A Basic Test of Calibration Methods for Measurement of Three-Dimensional Movements of Lower Limbs with Inertial Sensors

Abstract

Measurement of three-dimensional lower limb joint angles are useful to evaluate changes of movements after various lower limb diseases or injuries. However, estimation of three-dimensional angles with inertial measurement units (IMUs) causes errors, especially in abduction/adduction angle and in internal/external rotation angle. This was considered to be caused by difference between the sensor coordinate system and the body coordinate system. In order to solve the problem, various calibration methods of the coordinate system have been proposed. In this paper, three calibration methods, which were selected based on practical application, were examined in estimation of three-dimensional angles of a rigid body model under the 8 attachment conditions of IMU. The Method A determined the body coordinate system by measuring the vertical axis during a standing upright posture and another posture in the sagittal plane.
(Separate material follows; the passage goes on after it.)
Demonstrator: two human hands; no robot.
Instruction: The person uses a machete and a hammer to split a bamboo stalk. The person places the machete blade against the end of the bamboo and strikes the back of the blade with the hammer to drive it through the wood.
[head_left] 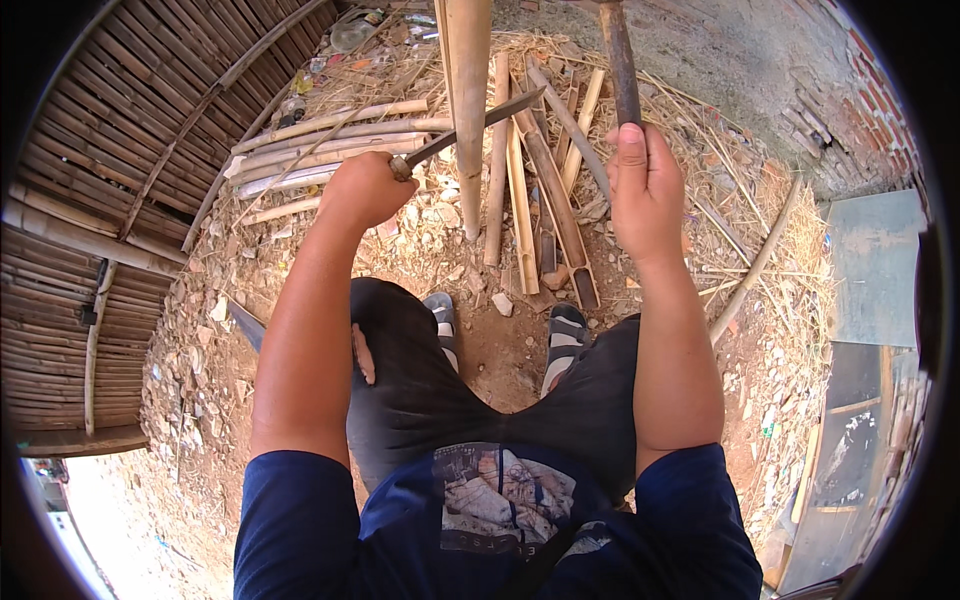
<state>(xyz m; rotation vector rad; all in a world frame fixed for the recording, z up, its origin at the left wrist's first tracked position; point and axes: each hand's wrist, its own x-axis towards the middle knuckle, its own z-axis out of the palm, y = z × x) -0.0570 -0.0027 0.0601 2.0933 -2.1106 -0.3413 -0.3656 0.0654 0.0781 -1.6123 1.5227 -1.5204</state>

The Method B estimated the sagittal plane and the normal vector of the plane from measured acceleration signals during movement of each segment of the lower limb in the sagittal plane. Method C was similar to Method A, in which postures of vertical and horizontal positions of lower limbs were used. Difference of the coordinate system of the IMU increased significantly RMSE values of estimated angles. Since the Method A and C showed almost same RMSE values as in the case that there was no difference of the coordinate system, the methods are considered to be practical. However, the Method B that used movement in the sagittal plane could not decrease RMSE values in many attachment conditions. Performing the movement in the sagittal plane was considered to be difficult for practical use.